EXERCISE GOAL:
While you copy the lines below, skip the pictures and keep the rest exact.

EXERCISE DATA:

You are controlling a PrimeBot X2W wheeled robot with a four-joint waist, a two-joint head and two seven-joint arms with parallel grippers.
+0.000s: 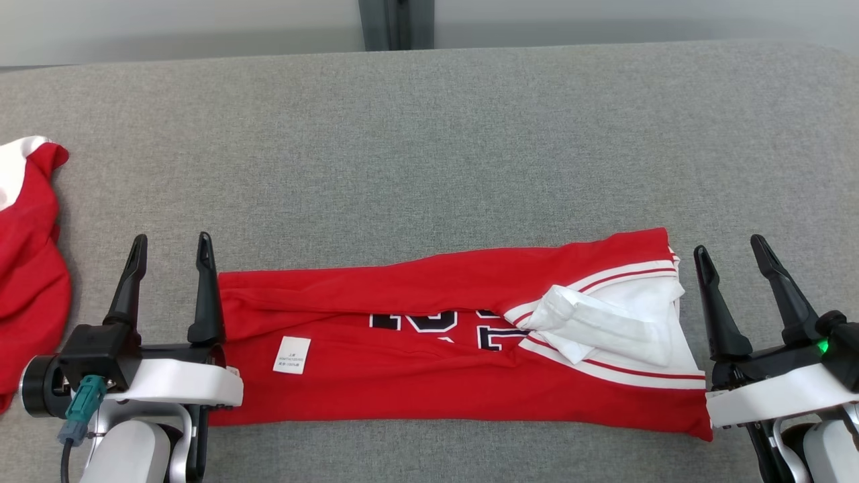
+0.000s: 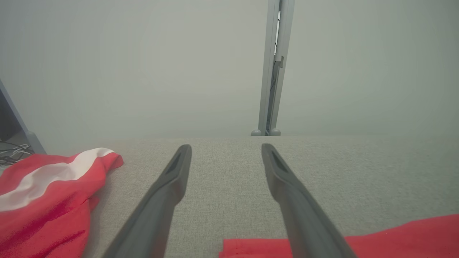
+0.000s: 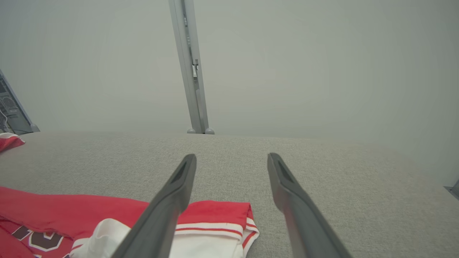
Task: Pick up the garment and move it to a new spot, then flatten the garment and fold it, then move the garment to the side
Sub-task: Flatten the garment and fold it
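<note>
**Both tools released at either end of the folded garment**

The red garment point(image 1: 429, 335) lies on the grey surface point(image 1: 429, 134) as a long band running left to right, near the robot. Its two long sides are folded in over dark lettering, with a white label point(image 1: 292, 354) towards the left and white trim bunched at the right end.

The left tool point(image 1: 171, 238) sits at the garment's left end, fingers spread, empty and pointing to the far side. Its right finger is at the cloth's edge.

The right tool point(image 1: 729, 244) mirrors it just beside the right end, fingers likewise apart and holding nothing.

A second red garment point(image 1: 30, 268) lies crumpled at the far left.
</note>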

TASK OUTPUT:
You are controlling a PrimeBot X2W wheeled robot with a four-joint waist, a two-joint head and two seven-joint arms with parallel grippers.
+0.000s: 
+0.000s: 
+0.000s: 
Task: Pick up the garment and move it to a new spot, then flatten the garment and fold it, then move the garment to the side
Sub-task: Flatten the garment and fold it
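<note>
**Both tools released at either end of the folded garment**

The red garment point(image 1: 429, 335) lies on the grey surface point(image 1: 429, 134) as a long band running left to right, near the robot. Its two long sides are folded in over dark lettering, with a white label point(image 1: 292, 354) towards the left and white trim bunched at the right end.

The left tool point(image 1: 171, 238) sits at the garment's left end, fingers spread, empty and pointing to the far side. Its right finger is at the cloth's edge.

The right tool point(image 1: 729, 244) mirrors it just beside the right end, fingers likewise apart and holding nothing.

A second red garment point(image 1: 30, 268) lies crumpled at the far left.
</note>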

What has been written completes the answer.